PROBLEM REQUIREMENTS: Please return the listing exactly, line for line.

DATA EXTRACTS:
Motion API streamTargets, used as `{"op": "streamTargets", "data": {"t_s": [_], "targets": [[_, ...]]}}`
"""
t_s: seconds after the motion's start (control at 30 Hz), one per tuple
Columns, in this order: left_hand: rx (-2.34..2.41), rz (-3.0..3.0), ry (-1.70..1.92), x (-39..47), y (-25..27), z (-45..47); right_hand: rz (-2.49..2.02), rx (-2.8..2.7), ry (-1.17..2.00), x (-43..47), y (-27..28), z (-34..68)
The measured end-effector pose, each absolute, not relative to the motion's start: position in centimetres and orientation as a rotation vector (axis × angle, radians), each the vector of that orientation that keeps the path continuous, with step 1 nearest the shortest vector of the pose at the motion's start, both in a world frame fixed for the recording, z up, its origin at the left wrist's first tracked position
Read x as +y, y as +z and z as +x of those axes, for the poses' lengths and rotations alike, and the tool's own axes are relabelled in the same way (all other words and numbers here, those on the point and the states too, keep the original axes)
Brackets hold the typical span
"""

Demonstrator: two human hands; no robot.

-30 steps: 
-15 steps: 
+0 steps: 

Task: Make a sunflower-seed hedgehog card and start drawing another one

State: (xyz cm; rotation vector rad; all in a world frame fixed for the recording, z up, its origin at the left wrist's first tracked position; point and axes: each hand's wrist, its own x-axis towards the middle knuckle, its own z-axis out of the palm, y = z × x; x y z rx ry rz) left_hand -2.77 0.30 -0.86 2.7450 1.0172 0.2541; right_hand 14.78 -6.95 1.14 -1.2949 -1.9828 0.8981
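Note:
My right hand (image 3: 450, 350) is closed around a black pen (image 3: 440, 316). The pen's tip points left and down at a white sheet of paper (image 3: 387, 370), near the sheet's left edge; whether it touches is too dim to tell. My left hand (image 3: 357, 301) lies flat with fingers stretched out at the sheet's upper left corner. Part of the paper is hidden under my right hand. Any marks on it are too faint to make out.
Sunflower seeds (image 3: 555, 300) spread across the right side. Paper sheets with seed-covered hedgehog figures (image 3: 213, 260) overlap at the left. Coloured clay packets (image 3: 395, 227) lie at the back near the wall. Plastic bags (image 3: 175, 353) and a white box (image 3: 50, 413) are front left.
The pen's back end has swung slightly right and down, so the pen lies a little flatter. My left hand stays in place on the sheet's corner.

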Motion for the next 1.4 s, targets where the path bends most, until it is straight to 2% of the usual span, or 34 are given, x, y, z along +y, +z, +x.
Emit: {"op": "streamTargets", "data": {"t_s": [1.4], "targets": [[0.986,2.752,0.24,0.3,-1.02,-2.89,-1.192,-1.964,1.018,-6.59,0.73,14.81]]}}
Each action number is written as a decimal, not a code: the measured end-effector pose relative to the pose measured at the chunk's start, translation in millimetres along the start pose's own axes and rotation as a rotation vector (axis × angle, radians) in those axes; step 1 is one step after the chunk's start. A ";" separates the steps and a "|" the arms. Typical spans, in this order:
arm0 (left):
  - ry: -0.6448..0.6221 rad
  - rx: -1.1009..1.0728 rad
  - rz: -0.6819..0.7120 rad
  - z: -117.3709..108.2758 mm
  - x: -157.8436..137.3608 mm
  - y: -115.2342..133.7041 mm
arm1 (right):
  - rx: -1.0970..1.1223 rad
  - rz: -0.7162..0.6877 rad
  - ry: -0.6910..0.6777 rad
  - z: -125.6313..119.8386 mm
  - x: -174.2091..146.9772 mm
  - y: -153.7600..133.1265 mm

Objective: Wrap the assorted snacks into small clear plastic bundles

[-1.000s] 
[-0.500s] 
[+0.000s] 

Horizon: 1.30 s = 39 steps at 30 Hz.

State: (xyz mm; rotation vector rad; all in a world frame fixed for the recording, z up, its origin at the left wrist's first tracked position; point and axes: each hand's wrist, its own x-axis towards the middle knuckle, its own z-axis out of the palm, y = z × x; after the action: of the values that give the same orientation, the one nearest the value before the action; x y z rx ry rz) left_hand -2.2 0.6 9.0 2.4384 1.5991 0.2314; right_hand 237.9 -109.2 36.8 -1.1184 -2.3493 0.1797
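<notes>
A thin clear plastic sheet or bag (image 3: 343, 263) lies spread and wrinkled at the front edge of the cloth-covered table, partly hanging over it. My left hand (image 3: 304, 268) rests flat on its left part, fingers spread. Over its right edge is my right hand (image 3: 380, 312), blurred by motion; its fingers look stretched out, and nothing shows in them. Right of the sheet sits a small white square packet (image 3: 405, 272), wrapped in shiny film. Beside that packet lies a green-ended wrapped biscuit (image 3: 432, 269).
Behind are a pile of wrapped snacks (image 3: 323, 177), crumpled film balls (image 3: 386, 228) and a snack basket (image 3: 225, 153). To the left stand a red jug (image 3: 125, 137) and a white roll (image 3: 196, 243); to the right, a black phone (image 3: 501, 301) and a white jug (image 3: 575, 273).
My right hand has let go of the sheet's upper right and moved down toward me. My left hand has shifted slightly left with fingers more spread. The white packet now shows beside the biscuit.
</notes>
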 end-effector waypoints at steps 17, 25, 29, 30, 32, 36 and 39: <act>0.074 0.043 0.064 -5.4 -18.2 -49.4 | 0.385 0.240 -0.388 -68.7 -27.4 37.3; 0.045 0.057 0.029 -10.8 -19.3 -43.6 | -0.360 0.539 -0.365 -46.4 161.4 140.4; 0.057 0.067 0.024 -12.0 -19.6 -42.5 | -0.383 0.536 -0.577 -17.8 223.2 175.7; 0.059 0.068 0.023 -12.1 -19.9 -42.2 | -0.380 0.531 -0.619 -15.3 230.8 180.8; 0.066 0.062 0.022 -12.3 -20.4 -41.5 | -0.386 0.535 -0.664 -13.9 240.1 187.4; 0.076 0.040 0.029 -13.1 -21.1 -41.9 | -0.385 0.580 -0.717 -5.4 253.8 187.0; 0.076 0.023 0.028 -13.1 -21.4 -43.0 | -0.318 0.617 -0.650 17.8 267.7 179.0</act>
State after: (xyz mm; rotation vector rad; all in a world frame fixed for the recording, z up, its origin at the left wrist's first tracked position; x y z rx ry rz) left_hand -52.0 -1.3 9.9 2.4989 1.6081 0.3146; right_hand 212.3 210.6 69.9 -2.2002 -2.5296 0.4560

SOLUTION TO THIS PROBLEM:
Motion API streamTargets, used as `{"op": "streamTargets", "data": {"t_s": [_], "targets": [[_, ...]]}}`
"""
t_s: seconds after the motion's start (control at 30 Hz), one per tuple
Columns, in this order: left_hand: rx (-2.34..2.41), rz (-3.0..3.0), ry (-1.70..1.92), x (-39..47), y (-25..27), z (-45..47); right_hand: rz (-2.49..2.02), rx (-2.8..2.7), ry (-1.17..2.00), x (-43..47), y (-27..28), z (-34..68)
The measured end-effector pose, each absolute, not relative to the motion's start: position in centimetres and orientation as a rotation vector (axis × angle, radians), each the vector of that orientation that keeps the path continuous, with step 1 nearest the shortest vector of the pose at the motion's start, both in a world frame fixed for the recording, z up, its origin at the left wrist's first tracked position
Read x as +y, y as +z and z as +x of those axes, for the poses' lengths and rotations alike, and the tool's own axes are relabelled in the same way (all other words and numbers here, those on the point and the states too, keep the original axes)
Brackets hold the typical span
"""

Demonstrator: two human hands; no robot.

-30 steps: 
-15 steps: 
+0 steps: 

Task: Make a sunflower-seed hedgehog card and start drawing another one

State: (xyz cm; rotation vector rad; all in a world frame fixed for the recording, z up, its origin at the left wrist's first tracked position; point and axes: each hand's wrist, its own x-axis towards the middle knuckle, its own z-axis out of the palm, y = z × x; x y z rx ry rz) left_hand -2.77 0.30 -0.86 2.7450 1.0172 0.2541; right_hand 14.78 -6.95 1.14 -1.2949 -1.9828 0.8981
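Note:
My right hand (image 3: 450, 350) is closed around a black pen (image 3: 440, 316). The pen's tip points left and down at a white sheet of paper (image 3: 387, 370), near the sheet's left edge; whether it touches is too dim to tell. My left hand (image 3: 357, 301) lies flat with fingers stretched out at the sheet's upper left corner. Part of the paper is hidden under my right hand. Any marks on it are too faint to make out.
Sunflower seeds (image 3: 555, 300) spread across the right side. Paper sheets with seed-covered hedgehog figures (image 3: 213, 260) overlap at the left. Coloured clay packets (image 3: 395, 227) lie at the back near the wall. Plastic bags (image 3: 175, 353) and a white box (image 3: 50, 413) are front left.
The pen's back end has swung slightly right and down, so the pen lies a little flatter. My left hand stays in place on the sheet's corner.
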
Motion for the next 1.4 s, targets where the path bends most, until it is straight to 2% of the usual span, or 34 are given, x, y, z along +y, +z, +x.
Emit: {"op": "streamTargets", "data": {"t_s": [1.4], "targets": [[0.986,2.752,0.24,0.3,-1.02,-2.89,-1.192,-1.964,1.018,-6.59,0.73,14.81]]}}
Each action number is written as a decimal, not a code: the measured end-effector pose relative to the pose measured at the chunk's start, translation in millimetres along the start pose's own axes and rotation as a rotation vector (axis × angle, radians) in those axes; step 1 is one step after the chunk's start. A ";" separates the steps and a "|" the arms. Typical spans, in this order:
arm0 (left):
  - ry: -0.6448..0.6221 rad
  - rx: -1.1009..1.0728 rad
  - rz: -0.6819..0.7120 rad
  - z: -117.3709..108.2758 mm
  - x: -157.8436..137.3608 mm
  - y: -115.2342..133.7041 mm
arm1 (right):
  - rx: -1.0970..1.1223 rad
  - rz: -0.7162..0.6877 rad
  - ry: -0.6910..0.6777 rad
  - z: -125.6313..119.8386 mm
  - x: -174.2091..146.9772 mm
  - y: -153.7600..133.1265 mm

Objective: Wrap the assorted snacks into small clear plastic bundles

[-1.000s] 
[-0.500s] 
[+0.000s] 

Horizon: 1.30 s = 39 steps at 30 Hz.

State: (xyz mm; rotation vector rad; all in a world frame fixed for the recording, z up, its origin at the left wrist's first tracked position; point and axes: each hand's wrist, its own x-axis towards the middle knuckle, its own z-axis out of the palm, y = z × x; after the action: of the values that give the same orientation, the one nearest the value before the action; x y z rx ry rz) left_hand -2.2 0.6 9.0 2.4384 1.5991 0.2314; right_hand 237.9 -109.2 36.8 -1.1184 -2.3493 0.1797
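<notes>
A thin clear plastic sheet or bag (image 3: 343, 263) lies spread and wrinkled at the front edge of the cloth-covered table, partly hanging over it. My left hand (image 3: 304, 268) rests flat on its left part, fingers spread. Over its right edge is my right hand (image 3: 380, 312), blurred by motion; its fingers look stretched out, and nothing shows in them. Right of the sheet sits a small white square packet (image 3: 405, 272), wrapped in shiny film. Beside that packet lies a green-ended wrapped biscuit (image 3: 432, 269).
Behind are a pile of wrapped snacks (image 3: 323, 177), crumpled film balls (image 3: 386, 228) and a snack basket (image 3: 225, 153). To the left stand a red jug (image 3: 125, 137) and a white roll (image 3: 196, 243); to the right, a black phone (image 3: 501, 301) and a white jug (image 3: 575, 273).
My right hand has let go of the sheet's upper right and moved down toward me. My left hand has shifted slightly left with fingers more spread. The white packet now shows beside the biscuit.
</notes>
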 end-effector waypoints at steps 17, 25, 29, 30, 32, 36 and 39: <act>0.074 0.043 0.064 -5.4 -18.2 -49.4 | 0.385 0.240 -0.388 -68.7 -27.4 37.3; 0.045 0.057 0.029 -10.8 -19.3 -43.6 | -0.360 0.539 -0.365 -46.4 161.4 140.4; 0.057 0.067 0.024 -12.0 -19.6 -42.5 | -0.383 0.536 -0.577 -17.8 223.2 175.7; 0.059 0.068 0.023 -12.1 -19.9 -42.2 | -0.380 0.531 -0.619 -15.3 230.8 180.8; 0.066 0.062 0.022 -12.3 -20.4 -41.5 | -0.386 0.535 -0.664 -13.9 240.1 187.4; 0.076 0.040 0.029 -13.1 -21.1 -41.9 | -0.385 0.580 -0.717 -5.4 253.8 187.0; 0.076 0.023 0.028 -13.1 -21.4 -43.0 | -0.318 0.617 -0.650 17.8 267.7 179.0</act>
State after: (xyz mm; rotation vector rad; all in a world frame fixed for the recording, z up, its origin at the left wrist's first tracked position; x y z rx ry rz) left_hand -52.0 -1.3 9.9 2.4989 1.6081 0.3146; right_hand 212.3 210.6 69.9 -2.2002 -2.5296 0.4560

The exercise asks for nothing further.